THE PERSONAL ELEMENT AT A MOTOR SHOW.

Not to be outdone by Olympia we have just held a motor show in our provincial Town Hall. What though the motoring magazines, obese with the rich diet of advertisement, grew no fatter in its honour, it was at least the most successful social function we have known since the War began. The Town Hall externally was magnificent with flags by day and coloured lamps by night, and within was a blaze of bunting and greenstuff. The band of the Free Shepherds played popular music, and the luncheon and tea rooms were the scene of most delightful little gatherings. Besides all this, quite a number of cars were to be found amongst the decorations.

Nearly every demobilised officer in the county seems to have taken up an agency for a car or two, and bought himself spats on the strength of a prospective fortune. Jimmy Wrigley and I are amongst them. Wrigley in the Great War was M.T., R.A.S.C., and knows so much about cars that he can tell the make of lamps from the track of the tyres; while I was a cavalryman and know so little that I judge Jimmy's cleverness only by other people's incredulity. On our stand at the show we exhibited two cars, which, as I carefully learned beforehand from the book of the words, were a Byng-Beatty and a Tanglefoot, these being the cars for which we are what they call concessionaires. (The bât is tricky, but one picks it up loafing about garages.)

As a rule Jimmy and I do the correspondence between us—Jimmy contributing the technique and I the punctuation; but for the three days of the show his cousin Sheila volunteered to preside at a dainty little table and make jottings of our orders. Sheila is always ornamental, and as we had the stand draped to tone with her hair, and she wore a dress which harmonized like soft music with the pale heliotrope of the Tanglefoot's body-work, our display was a magnet from the word "Go."

And then on the morning of the opening day Jimmy went down with his Lake Doiran malaria and left me to it!

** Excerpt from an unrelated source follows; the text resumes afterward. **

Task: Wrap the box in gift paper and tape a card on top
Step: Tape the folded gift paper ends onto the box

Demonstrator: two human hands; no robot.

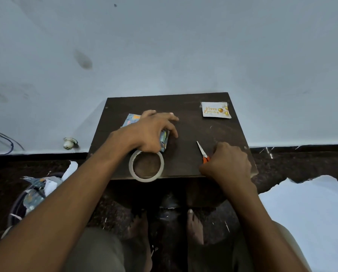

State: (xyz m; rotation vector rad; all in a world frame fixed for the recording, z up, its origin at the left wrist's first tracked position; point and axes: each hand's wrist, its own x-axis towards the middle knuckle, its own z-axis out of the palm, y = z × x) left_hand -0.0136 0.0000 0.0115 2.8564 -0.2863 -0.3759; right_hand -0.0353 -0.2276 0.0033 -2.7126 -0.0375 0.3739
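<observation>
A pale blue-grey wall (184, 46), smudged at left, rises behind a small dark wooden tabletop (187, 107). Dark speckled floor (301, 163) runs below; dim, even light.

The left hand (150, 132) hides most of the wrapped box (132, 119) — scissors' handles (205, 159) too.

On the dark worktop (184, 107) the left hand (150, 132) clasps the wrapped box (132, 119), the right hand (227, 161) apparently holds scissors (202, 152), and the card (215, 109) lies at two o'clock.
</observation>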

I am as brave as most people, but this calamity unmanned me. "Sheila," I said to a pair of pitying grey eyes, as the crowd, having heard the show declared open, massed about our stand—"Sheila, the situation is desperate. These people will ask me about the cars. They will expect me to answer them intelligently, and it's no use in the world talking horse to them—I can see that from their sordid looks. I shall disappear. You can say I have gone out on a trial run, which won't be a lie, only an understatement. And you can just hand them out the little books and let them paw the varnish. Silence will be better than anything I could say. Probably it is better than what any conscientious man could say about the Tanglefoot."

"I'll carry on, Nobby," said Sheila. "You go and buy buns for Miss Hurdlewing, and be happy. Fly! here's a purchaser."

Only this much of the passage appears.